A second statement was taken by Detective Joseph Stumpf at Belleville police headquarters on May 11, 1994. Prior to this statement being taken, Stumpf had used a grand jury subpoena to obtain, from the bank, photocopies of 67 checks totaling $27,152.42 drawn on Graswick's account and payable to Layne. Stumpf testified that Layne went over those checks one by one and admitted converting the proceeds of checks totalling $20,035.12. She claimed that the remaining $7,117.30 was to reimburse her for legitimate expenses. In her written statement Layne reiterated that upon going into the hospital, Graswick had hired her to keep her company, pay her bills, and purchase items for her. Layne admitted writing numerous checks in 1992 and 1993, made payable to herself, and using the proceeds to help improve her horse farm and to meet her own family's needs. She stated that she felt bad about using Graswick's money and felt that she owed Graswick about $11,000. Layne felt that her salary should be about $5,000 to $10,000. Layne specifically stated that she knew she did not have permission to use Graswick's money for her own purposes. She expressed regret for taking the money and claimed she could make restitution.

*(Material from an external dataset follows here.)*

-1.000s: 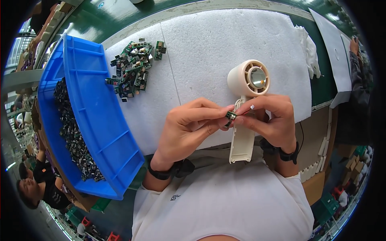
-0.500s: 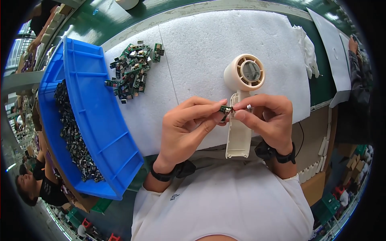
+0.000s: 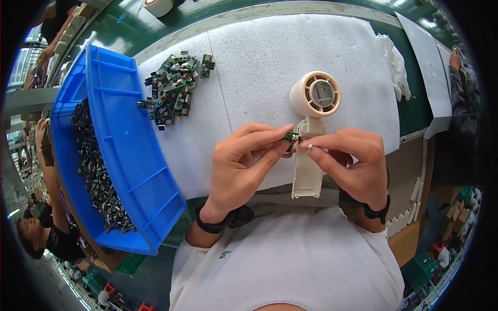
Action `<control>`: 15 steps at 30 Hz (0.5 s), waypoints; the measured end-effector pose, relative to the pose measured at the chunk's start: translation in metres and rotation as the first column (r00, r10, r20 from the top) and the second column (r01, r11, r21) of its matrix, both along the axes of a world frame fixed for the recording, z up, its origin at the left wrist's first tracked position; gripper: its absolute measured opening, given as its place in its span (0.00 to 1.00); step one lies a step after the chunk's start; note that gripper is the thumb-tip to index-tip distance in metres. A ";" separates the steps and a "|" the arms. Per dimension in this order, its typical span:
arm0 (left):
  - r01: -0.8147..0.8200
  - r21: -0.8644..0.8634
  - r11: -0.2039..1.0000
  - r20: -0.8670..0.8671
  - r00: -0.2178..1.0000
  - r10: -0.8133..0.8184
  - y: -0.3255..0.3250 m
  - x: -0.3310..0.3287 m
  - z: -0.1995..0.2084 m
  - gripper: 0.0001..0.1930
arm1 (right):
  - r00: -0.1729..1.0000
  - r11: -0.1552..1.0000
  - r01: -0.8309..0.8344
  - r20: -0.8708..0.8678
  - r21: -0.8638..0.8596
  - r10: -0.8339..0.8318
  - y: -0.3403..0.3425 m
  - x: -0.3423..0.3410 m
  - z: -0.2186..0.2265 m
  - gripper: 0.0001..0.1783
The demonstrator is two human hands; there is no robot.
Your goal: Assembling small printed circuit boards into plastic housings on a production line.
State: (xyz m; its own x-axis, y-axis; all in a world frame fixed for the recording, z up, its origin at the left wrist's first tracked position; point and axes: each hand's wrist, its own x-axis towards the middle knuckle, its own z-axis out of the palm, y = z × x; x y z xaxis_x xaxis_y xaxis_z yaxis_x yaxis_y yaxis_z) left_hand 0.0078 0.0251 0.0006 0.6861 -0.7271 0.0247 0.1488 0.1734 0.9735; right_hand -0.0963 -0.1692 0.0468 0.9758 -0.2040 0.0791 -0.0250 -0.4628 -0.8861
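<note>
At the left of the frame we see a blue bin (image 3: 127, 140) holding many small dark parts (image 3: 96, 171). Right of it, toward the upper left, a heap of green circuit boards (image 3: 174, 88) lies on the white foam sheet (image 3: 259, 62). Near the centre, our left hand (image 3: 241, 166) pinches a small circuit board (image 3: 290, 137). Just right of that board we have a cream handheld fan (image 3: 312, 123), its round head uppermost. Our right hand (image 3: 355, 163) is narrow, thumb and forefinger drawn together at a small white plug (image 3: 310, 147). A white glove (image 3: 397, 67) lies upper right.
</note>
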 end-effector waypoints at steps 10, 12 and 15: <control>-0.027 0.032 0.999 0.048 0.999 0.026 0.000 -0.005 0.000 0.19 | 0.971 0.972 0.201 0.158 -0.122 -0.181 0.020 0.004 -0.011 0.06; -0.053 0.019 0.998 0.084 0.995 0.051 -0.001 -0.007 -0.001 0.17 | 0.971 0.963 0.189 0.185 -0.195 -0.153 0.019 0.004 -0.012 0.07; -0.088 0.034 0.996 0.195 0.978 0.080 -0.003 -0.008 -0.006 0.19 | 0.967 0.923 0.171 0.238 -0.345 -0.090 0.016 0.006 -0.012 0.09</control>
State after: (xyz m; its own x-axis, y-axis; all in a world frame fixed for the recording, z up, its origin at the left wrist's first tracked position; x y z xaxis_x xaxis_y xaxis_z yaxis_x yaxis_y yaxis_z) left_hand -0.0004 0.0217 -0.0057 0.7299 -0.6704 0.1332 -0.0557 0.1358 0.9892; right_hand -0.0899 -0.1530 0.0349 0.8939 -0.2463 0.3746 0.0644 -0.7563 -0.6511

Layne called numerous witnesses who testified as to Graswick's mental alertness. Mary Weaver, the social service and admissions director at Rosewood, testified that she never observed Graswick confused or disoriented. Rebecca Schrauth-Fuljham, the social services director at Columbia Convalescent Center, testified that Graswick was confined to a wheelchair and required assistance with dressing, bathing, and going to the bathroom. She found Graswick alert, very talkative, and well oriented to person, place, and time. She testified that Graswick was cooperative and intelligent and had no memory or communication problems and had no problem with her thought process, and that her attention and concentration were good. Several times in 1994 and 1995, Graswick left the nursing home to go shopping and to go out to eat, and she also left once to go to the St. Louis Arch and once to go to the Missouri Botanical Gardens. She testified that when residents went on these "outings," they would go in a van equipped with a lift and a nurse would accompany them.

Layne was found guilty, sentenced to three years' probation, and ordered to make restitution.

On appeal, Layne argues first that the State failed to meet its burden of proof. Specifically, she maintains that the State failed to prove that Graswick was an elderly person as defined by the statute or that a legal or fiduciary relationship existed between herself and Graswick.

When the sufficiency of the evidence is challenged on appeal, the appropriate inquiry is "'"whether, after viewing the evidence in the light most favorable to the prosecution, any rational trier of fact could have found the essential elements of the crime beyond a reasonable doubt."'" (Emphasis in original.) People v. Berry, 198 Ill. App. 3d 24, 28, 555 N.E.2d 434, 437, 144 Ill. Dec. 315 (1990) (quoting People v. Collins, 106 Ill. 2d 237, 261, 478 N.E.2d 267, 277, 87 Ill. Dec. 910 (1985) (quoting Jackson v. Virginia, 443 U.S. 307, 61 L. Ed. 2d 560, 573, 99 S. Ct. 2781, 2789 (1979))). With this standard in mind, we turn to an analysis of Layne's arguments.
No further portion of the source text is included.